Not only is A vs B series of time not an experimental fact, but you want to say time doesn't exist, it is eliminated!
There are notions of timless physics, but that isn't what you were getting at. There is of couse still time in any static/eternal multiverse or universe. Time is difference/change as Julian Barbour says. There is still difference between each snapshot of a block universe with stuff in it like ours. Maybe what you were going for is the flow of time is a conscious illusion in block universes. So psychologists have to explain why memories give us such a real sensation of "now".
You go on about experimental determination, but what are finite observers such as us supposed to determine empirically when we are limited by the speed of light and other finities? All of your conclusions and their alternatives are compatable with the known laws of physics.
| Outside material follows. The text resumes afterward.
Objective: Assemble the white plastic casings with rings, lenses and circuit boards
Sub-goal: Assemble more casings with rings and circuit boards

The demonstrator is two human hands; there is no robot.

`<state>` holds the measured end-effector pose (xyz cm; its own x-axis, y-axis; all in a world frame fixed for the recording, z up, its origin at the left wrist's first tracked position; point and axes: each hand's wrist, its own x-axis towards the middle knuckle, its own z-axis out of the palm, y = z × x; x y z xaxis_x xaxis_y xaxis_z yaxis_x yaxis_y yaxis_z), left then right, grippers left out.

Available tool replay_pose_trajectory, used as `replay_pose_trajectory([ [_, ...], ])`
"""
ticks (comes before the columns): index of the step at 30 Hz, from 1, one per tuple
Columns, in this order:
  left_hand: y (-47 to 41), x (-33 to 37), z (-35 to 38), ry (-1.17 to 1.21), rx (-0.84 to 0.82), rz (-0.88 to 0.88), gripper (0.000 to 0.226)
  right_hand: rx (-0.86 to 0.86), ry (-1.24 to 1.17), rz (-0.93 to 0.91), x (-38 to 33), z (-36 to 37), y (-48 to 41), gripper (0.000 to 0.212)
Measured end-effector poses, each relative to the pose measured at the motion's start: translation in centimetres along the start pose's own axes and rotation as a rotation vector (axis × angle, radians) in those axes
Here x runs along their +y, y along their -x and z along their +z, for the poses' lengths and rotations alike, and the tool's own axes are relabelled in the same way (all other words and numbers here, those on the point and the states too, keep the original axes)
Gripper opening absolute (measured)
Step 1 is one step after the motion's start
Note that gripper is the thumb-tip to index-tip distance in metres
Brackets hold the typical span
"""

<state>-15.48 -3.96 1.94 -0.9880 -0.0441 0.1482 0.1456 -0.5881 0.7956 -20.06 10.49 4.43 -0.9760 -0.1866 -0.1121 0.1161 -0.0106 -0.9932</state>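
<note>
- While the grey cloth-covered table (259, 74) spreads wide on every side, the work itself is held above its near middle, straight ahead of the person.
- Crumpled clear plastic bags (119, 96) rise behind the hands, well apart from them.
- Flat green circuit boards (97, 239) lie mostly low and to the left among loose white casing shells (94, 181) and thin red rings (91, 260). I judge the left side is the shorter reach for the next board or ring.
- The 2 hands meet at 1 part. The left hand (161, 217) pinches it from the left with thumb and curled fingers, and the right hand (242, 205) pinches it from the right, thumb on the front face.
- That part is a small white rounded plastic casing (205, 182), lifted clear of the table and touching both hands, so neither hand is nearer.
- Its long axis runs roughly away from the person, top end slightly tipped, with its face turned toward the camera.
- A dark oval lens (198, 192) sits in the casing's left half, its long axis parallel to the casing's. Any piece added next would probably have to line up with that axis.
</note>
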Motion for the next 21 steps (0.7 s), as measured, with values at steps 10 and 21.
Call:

We may never be able to conduct a decisive experiment.
And lastly, one problem unqiue to static universe theories, where all moments present, past, and future have no privelage. Why am I experiencing right now, 2021, and not any other of the infinite other moments with conscious observers? If this moment has no privelage, why is my observer moment not in the future where the population is certainly higher and thus an observer moment at random would be more likely to occur?
I've focused on time mostly, because it exists and is the obvious hole in your conclusion. Causaility and free will deserve lengthy discussions, but again realize we may never experimentally determine any of these. We are limited in what experiments can be conducted; we are finite.